The real solution is to teach the dog to LLW properely, without jerks, and hardly any of the people who use those flexi leads has managed that, because they constantly passively train the dog to pull and lunge, when they give it "freedom".

With a long training lead system, you can easily set the length and walk to side, then slowly move behind if you want the dog in front.


----------



## sailor (Feb 5, 2010)

DoubleTrouble said:


> You buy them by weight - the tape ones being the best! I personally do not like them - especially for strong dogs - hurt my hand on one real bad once!
> 
> what about a plain old tracking lead?


The main reason for wanting an extendable lead was so I didn`t have masses of lead trailing, when I walked Sailor around the block or on the school run etc.
I do like the idea of longer leads, so there is more length for Sailor to have some freedom, but having to hold meters and meters of lead puts me off.



RobD-BCactive said:


> Why don't you use something like the Halti double ended lead? You can allow plenty of sniffing distance by using it as an extension, or at other times fasten it round your waist for greater safety and control.
> 
> I see ppl use strong flexi lead and *it does not stop them getting jolted about*, it just means the dog can get more slack to run up, and lunge.
> 
> ...


The shock absorbing cord sounds good, I`ve not heard of this before.

I brought this lead because it had a well padded handle and it absorbed most of the jolt and meant no nylon lead was rubbing against my skin... but the down side, was the fact it was a shorter lead, but I couldnt find longer leads with this kind of padding as that would be ideal.
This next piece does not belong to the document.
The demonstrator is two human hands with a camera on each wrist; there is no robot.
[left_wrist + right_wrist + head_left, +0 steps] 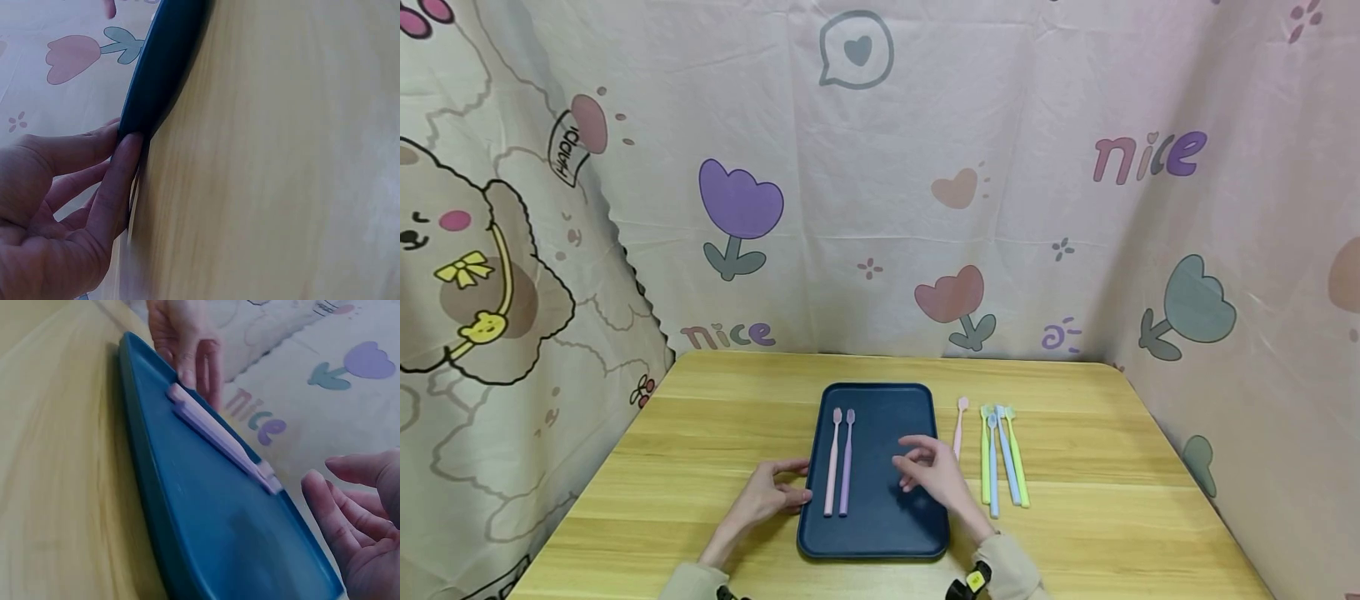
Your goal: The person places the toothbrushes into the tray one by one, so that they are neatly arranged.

Thanx for the other ideas tho, I will look into the shock absorbing cord... and ofcourse, work more on Sailors manners... one day he will not jolt me back to sniff fresh dog pee, I`m sure of it


----------



## RobD-BCactive (Jul 1, 2010)

sailor said:


> The main reason for wanting an extendable lead was so I didn`t have masses of lead trailing, when I walked Sailor around the block or on the school run etc.
> I do like the idea of longer leads, so there is more length for Sailor to have some freedom, but having to hold meters and meters of lead puts me off


I just have it round my waist allowing a hands free dog operation, or use the multiple clips to make a small convenient loop, I can wear over a shoulder. It's light and there's no inflexible box, so it can be stuffed in a pocket in my bag when required.


----------



## Snoringbear (Sep 26, 2008)

You can get a Flexi lead that's good for a 70KG dog, although it's not cheap.


----------